Wenn man das Buch irgendwie beschreiben müsste, dann wahrscheinlich als die Light Version von Prison Break.

Die Autorin hat einen guten Job in Bezug auf den Dystopie-Teil gemacht. Ich persönlich liebe ein ordentliches Gefängnissetting. Es gibt gutes Worldbuilding und eine sehr fragliche & unmoralische Gesellschaft.
Für meinen Geschmack wurde hier allerdings nicht das volle Potential genutzt was die Jagd im Gefängnis oder das Gefängnisleben angeht. Da hätte es noch Luft nach oben gegeben, alles noch etwas gefährlicher und bedrohlicher zu gestalten.

Das Pacing ist relativ schnell, was man nicht nur am Romanceteil sieht, sondern sich auch in der Beziehung, die Raven zu den anderen Insassen hat.
Ich hätte mir gewünscht mehr Zeit mit den anderen Charakteren zu verbringen und da eine wirkliche Bindung zwischen Raven und ihnen entwicklen zu sehen, weil ich jetzt nach Beenden des Buches nicht sagen kann, dass mir irgendjemand, außer vielleicht Momo, so ans Herz gewachsen ist, dass mir ein potentieller entsprechender Tod viel ausmachen würde.

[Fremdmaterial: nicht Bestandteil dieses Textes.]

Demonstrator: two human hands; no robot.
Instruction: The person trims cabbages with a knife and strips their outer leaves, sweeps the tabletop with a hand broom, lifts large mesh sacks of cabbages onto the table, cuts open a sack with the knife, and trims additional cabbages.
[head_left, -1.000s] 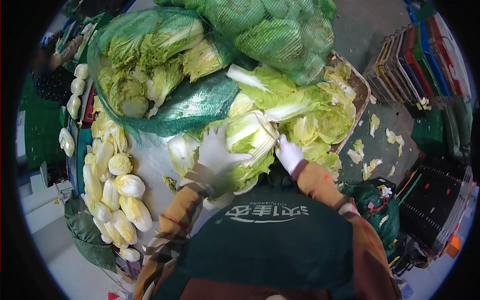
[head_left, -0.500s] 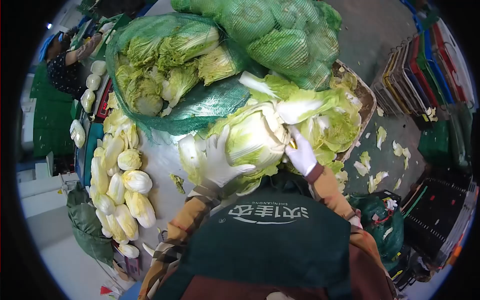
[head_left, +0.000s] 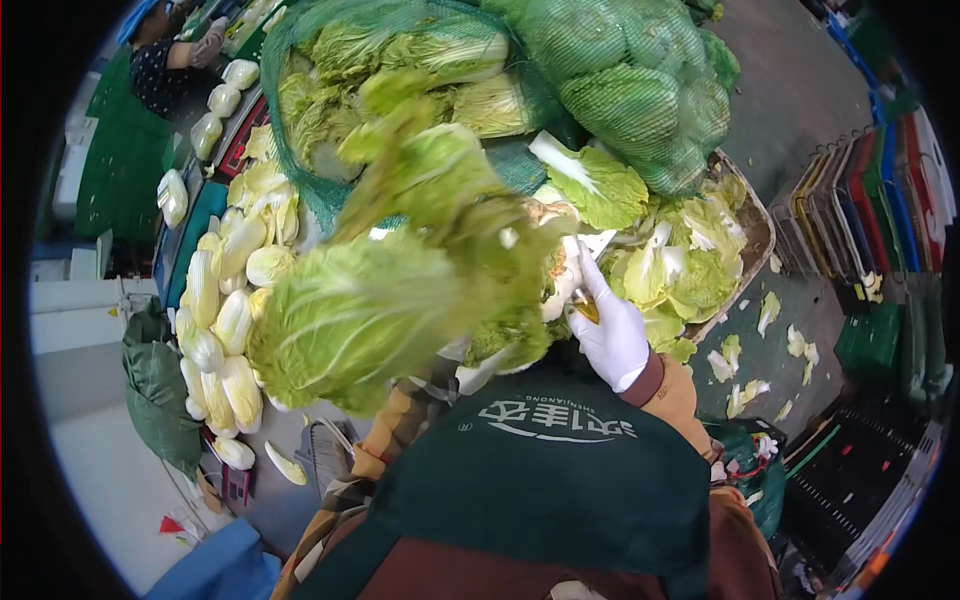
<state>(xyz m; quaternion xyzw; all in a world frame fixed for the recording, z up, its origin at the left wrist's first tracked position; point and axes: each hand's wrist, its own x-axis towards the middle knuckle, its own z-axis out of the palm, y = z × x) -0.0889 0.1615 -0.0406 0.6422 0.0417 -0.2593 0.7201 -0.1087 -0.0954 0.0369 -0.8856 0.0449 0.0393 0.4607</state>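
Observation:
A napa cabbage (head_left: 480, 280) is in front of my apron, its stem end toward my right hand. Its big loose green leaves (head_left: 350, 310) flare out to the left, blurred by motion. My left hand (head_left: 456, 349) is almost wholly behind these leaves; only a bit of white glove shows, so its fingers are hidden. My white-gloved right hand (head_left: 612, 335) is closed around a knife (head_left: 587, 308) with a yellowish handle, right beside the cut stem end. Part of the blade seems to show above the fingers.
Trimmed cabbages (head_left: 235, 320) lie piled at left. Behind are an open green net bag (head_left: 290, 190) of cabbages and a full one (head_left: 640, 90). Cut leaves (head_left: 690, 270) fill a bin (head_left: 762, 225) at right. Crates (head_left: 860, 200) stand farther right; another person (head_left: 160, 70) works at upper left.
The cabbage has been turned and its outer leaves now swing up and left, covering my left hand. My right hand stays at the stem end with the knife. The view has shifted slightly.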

Der mit Abstand schwächste Teil ist die Romance. Sie ist viel zu schnell, hat keine Zeit sich zu entwickeln und passiert quasi aus dem Nichts.
Der Großteil der Romanceszenen sind komplett fehl am Platz und wirken eher erzwungen als natürlich. Schon komisch, wie Vale immer wieder so aus dem Nichts auftaucht um den Tag zu retten…
Und dass Vale noch irgendwann ein “Ich liebe Dich” angedeutet hat ist absolut wild…
Ich denke, dem Buch hätte weniger oder eine Slow-Burn Romance besser getan.

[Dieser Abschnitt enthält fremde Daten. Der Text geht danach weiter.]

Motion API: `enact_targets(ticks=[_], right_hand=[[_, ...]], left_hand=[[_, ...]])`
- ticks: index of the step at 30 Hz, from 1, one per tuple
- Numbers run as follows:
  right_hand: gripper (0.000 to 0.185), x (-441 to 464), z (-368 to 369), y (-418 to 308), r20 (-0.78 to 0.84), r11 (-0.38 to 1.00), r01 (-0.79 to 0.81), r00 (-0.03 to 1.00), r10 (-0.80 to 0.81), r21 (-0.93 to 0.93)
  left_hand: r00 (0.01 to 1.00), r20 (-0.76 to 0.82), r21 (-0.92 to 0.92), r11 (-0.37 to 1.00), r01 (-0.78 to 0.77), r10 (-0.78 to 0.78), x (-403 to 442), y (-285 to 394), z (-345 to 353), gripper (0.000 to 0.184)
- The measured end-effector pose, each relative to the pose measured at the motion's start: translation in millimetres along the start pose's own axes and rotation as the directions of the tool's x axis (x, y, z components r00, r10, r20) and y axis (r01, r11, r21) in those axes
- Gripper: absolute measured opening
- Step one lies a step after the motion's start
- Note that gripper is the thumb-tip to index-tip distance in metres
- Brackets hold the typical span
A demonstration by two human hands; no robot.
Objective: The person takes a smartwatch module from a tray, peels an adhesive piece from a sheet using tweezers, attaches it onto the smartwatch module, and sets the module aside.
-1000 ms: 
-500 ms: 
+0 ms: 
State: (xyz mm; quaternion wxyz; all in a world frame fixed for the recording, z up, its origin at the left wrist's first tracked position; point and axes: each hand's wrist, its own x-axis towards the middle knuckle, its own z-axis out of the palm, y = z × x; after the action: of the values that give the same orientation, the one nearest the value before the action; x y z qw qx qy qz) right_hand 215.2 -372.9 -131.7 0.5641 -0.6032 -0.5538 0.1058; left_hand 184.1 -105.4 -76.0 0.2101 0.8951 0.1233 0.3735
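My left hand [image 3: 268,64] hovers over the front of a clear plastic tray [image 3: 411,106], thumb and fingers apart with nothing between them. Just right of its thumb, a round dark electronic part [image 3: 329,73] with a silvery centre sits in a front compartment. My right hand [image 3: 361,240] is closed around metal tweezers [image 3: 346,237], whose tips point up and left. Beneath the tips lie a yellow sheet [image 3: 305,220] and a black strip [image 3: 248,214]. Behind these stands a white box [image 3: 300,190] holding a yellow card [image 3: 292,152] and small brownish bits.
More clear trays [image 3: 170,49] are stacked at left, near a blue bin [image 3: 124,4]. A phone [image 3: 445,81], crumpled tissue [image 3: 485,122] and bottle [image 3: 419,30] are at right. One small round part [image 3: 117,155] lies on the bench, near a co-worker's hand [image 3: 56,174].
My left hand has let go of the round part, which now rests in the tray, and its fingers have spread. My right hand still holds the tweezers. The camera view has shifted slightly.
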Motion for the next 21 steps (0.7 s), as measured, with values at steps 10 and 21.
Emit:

Es gab definitiv einige gute Momente, aber nichts, dass mich zu 100% gefesselt hat.

Warum das Buch als Fantasy oder Romantasy beworben wird, erschließt sich mir nicht. Es ist eine Dystopie mit Romance, sonst nichts.

Würde ich das Buch weiterempfehlen? Ja? Vielleicht? Es war bis zu einem gewissen Grad unterhaltsam.
Werde ich den nächsten Teil lesen? Jap.